**Task to carry out:**
Where a picture appears, skip it and copy everything else in the listing exactly.

**Given material:**
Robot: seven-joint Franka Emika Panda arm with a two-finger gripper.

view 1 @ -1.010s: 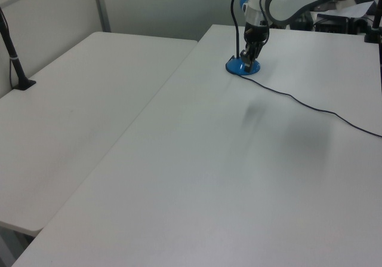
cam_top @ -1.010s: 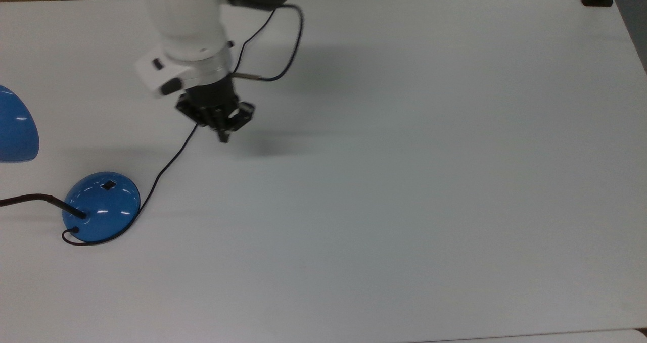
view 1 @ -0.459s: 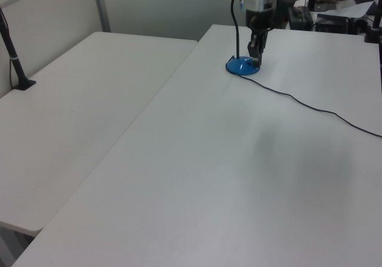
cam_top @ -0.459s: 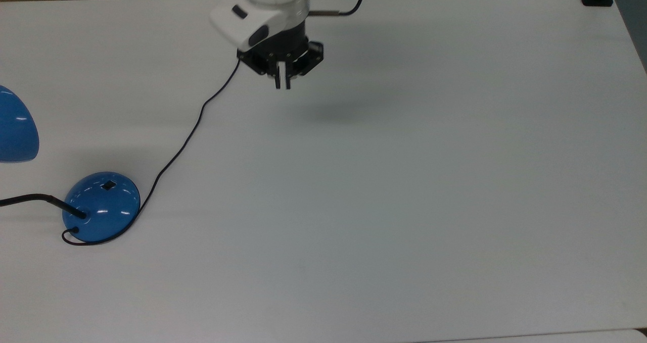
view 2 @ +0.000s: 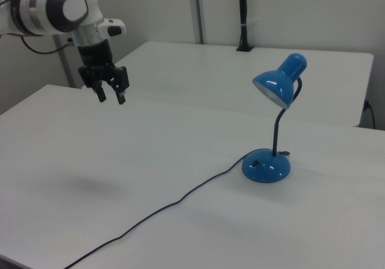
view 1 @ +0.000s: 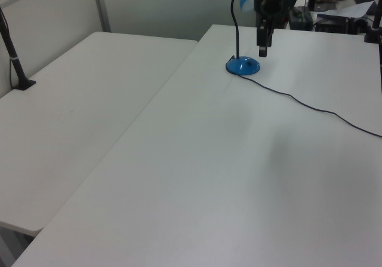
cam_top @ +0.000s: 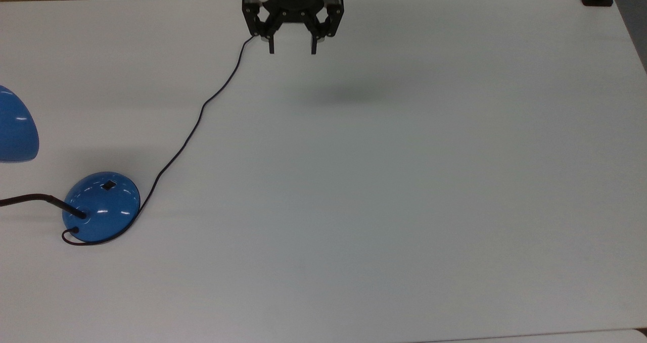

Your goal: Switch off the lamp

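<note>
Two black fingers of the gripper (cam_top: 292,50) hang spread apart with nothing between them, up above the white table (cam_top: 384,191) near the top view's upper edge. The blue desk lamp (view 2: 272,124) stands well apart from it, at the top view's lower left, its dome base (cam_top: 101,206) flat on the table with the small black rocker switch (cam_top: 108,185) on top. Its thin black cord (cam_top: 192,126) trails across the table toward the gripper's side.
</note>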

**Task response:**
Robot: seven-joint Franka Emika Panda arm with a two-finger gripper.

view 1 @ -1.010s: 
cam_top @ -1.010s: 
view 1 @ -0.459s: 
cam_top @ -0.459s: 
view 2 @ +0.000s: 
view 1 @ +0.000s: 
cam_top @ +0.000s: 

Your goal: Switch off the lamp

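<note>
Two black fingers of the gripper (cam_top: 292,50) hang spread apart with nothing between them, up above the white table (cam_top: 384,191) near the top view's upper edge. The blue desk lamp (view 2: 272,124) stands well apart from it, at the top view's lower left, its dome base (cam_top: 101,206) flat on the table with the small black rocker switch (cam_top: 108,185) on top. Its thin black cord (cam_top: 192,126) trails across the table toward the gripper's side.
</note>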

This exercise has no more to it.